# Tesco Clubcard Data Analysis Notebook

This notebook serves to help me understand how the JSON file provided of Tesco Clubcard user data is structured and what various information can be drawn from it. I must pre-process, parse through, and identify key figures from the JSON data of transactions from a user's clubcard. 



## Imports

In [1]:
import json
import pandas as pd

## Load Transactions from JSON into DF

In [None]:
# Load raw JSON
with open("../Tesco-Customer-Data.json", "r") as json_file: 
    json_data = json.load(json_file)

# Extract Transactions
transactions = json_data["Purchase"][0]

#Create Trnasaction_DF
df_transactions = pd.json_normalize(transactions)
df_transactions.head()

Unnamed: 0,basketValueGross,purchaseType,overallBasketSavings,storeId,storeAddress,paymentType,timeStamp,basketValueNet,says,storeName,storeFormat,product
0,5.2,IN_STORE,1.35,4667,"Units 2&3 Distillers Building,Smithfield, Dubl...","[{'type': 'VisaCredit', 'category': 'NA', 'amo...",2024-12-15 17:17:32.514,5.2,,Smithfield Express,Express,[{'name': 'Tesco Slievenamon Irish Still Sprin...
1,4.74,IN_STORE,1.06,5980,51 - 52 Thomas Street,"[{'type': 'VisaCredit', 'category': 'NA', 'amo...",2024-12-12 16:04:56.304,0.74,,Thomas Street Express,Express,"[{'name': 'Kerrygold Butter Sticks 100G', 'qua..."
2,3.45,IN_STORE,0.7,5505,41 Upper Camden Street,"[{'type': 'VisaCredit', 'category': 'NA', 'amo...",2024-12-06 17:59:38.685,3.45,,Camden Street Express,Express,[{'name': 'Tesco Slievenamon Irish Still Sprin...
3,3.45,IN_STORE,0.7,5980,51 - 52 Thomas Street,"[{'type': 'VisaCredit', 'category': 'NA', 'amo...",2024-12-06 14:47:26.859,3.45,,Thomas Street Express,Express,[{'name': 'Tesco Slievenamon Irish Still Sprin...
4,4.9,IN_STORE,0.85,4667,"Units 2&3 Distillers Building,Smithfield, Dubl...","[{'type': 'VisaCredit', 'category': 'NA', 'amo...",2024-11-28 19:40:34.480,4.9,,Smithfield Express,Express,[{'name': 'Cadbury Dairy Milk Whole Nut Chocol...


## Initial Data Analysis

In [None]:
# Convert timeStamp column to datetime and handle that some are formatted differently
df_transactions["timeStamp"] = pd.to_datetime(df_transactions["timeStamp"], format="mixed", utc=True)

In [26]:
print("First Transaction Date:", df_transactions["timeStamp"].min())
print("Last Transaction Date:", df_transactions["timeStamp"].max())
print("Number of Transactions:", len(df_transactions))
print("Account Open for %d days" % ((df_transactions["timeStamp"].max() - df_transactions["timeStamp"].min()).days))
print("Visited %d different stores." % (len(df_transactions["storeId"].unique())))

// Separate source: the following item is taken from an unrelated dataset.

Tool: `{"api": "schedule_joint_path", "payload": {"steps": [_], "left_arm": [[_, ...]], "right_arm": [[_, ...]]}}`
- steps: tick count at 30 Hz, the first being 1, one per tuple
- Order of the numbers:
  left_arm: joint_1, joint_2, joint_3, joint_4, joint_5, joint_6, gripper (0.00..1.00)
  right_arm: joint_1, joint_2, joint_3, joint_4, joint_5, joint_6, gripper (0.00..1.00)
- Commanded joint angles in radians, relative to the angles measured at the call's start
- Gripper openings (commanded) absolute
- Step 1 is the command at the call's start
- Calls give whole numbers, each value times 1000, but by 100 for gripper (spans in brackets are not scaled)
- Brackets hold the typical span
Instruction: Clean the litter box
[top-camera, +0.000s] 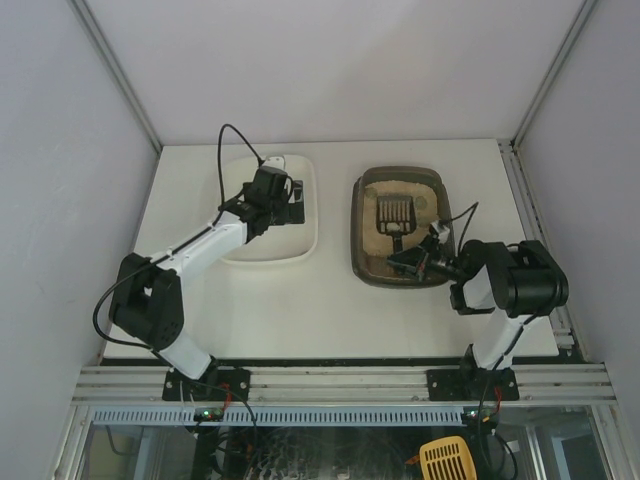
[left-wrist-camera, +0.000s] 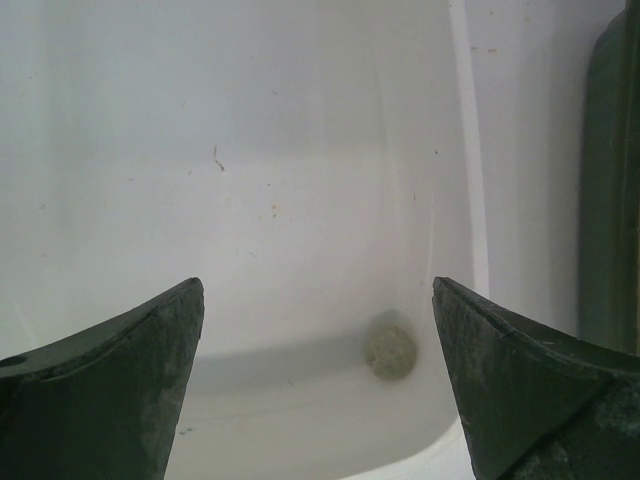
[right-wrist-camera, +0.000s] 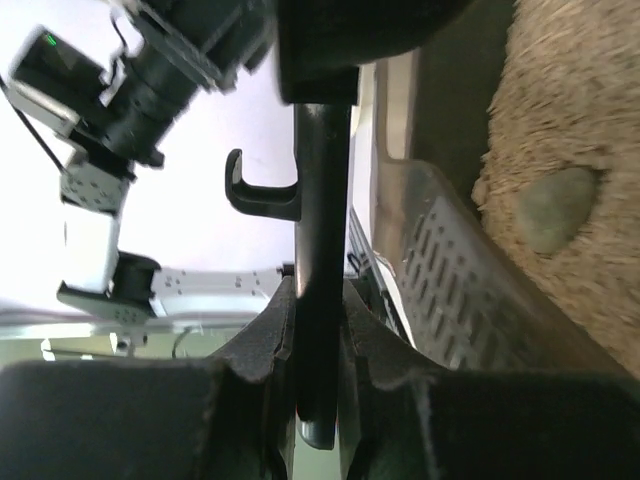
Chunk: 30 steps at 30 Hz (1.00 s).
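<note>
The dark brown-grey litter box (top-camera: 358, 232) with beige litter sits at the table's right. A dark slotted scoop (top-camera: 395, 214) lies in it, blade toward the far side. My right gripper (top-camera: 421, 259) is at the box's near right corner, shut on the scoop's handle (right-wrist-camera: 322, 200). The right wrist view shows the slotted blade (right-wrist-camera: 452, 285) beside a grey-green clump (right-wrist-camera: 556, 206) on the litter (right-wrist-camera: 580, 110). My left gripper (top-camera: 290, 200) hovers open and empty over the white tub (top-camera: 313, 225). In the left wrist view (left-wrist-camera: 318, 370) a small clump (left-wrist-camera: 390, 352) lies in the tub's corner.
The white tub's inner wall (left-wrist-camera: 300, 150) fills the left wrist view, and the litter box's dark edge (left-wrist-camera: 612, 200) shows at its right. A yellow scoop (top-camera: 445, 460) lies below the table's front rail. Enclosure walls stand on the left, right and far sides.
</note>
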Motion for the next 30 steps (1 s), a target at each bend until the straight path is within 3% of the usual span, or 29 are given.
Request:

First Transaction Date: 2019-09-11 18:46:52+00:00
Last Transaction Date: 2024-12-15 17:17:32.514000+00:00
Number of Transactions: 250
Account Open for 1921 days
Visited 17 different stores.


In [27]:
# View all the different stores visited
df_transactions["storeName"].unique()

array(['Smithfield Express', 'Thomas Street Express',
       'Camden Street Express', 'Crumlin Express', 'Castlebar Superstore',
       'Spencer Dock Express', 'Temple Bar Express',
       'Baggot Street Upper Metro', 'Dorset Street Express',
       'Cabra Superstore', 'Donnybrook Express', 'Bloomfields Superstore',
       'Parnell Street Metro', 'Merrion Superstore', 'BLOOMFIELDS',
       'CABRA', 'FINGLAS CLEARWATER', 'MERRION', 'TEMPLE BAR METRO',
       'THOMAS STREET EXPRESS', 'DONNYBROOK EXPRESS', 'STILLORGAN',
       'TALBOT STREET EXPRESS'], dtype=object)

###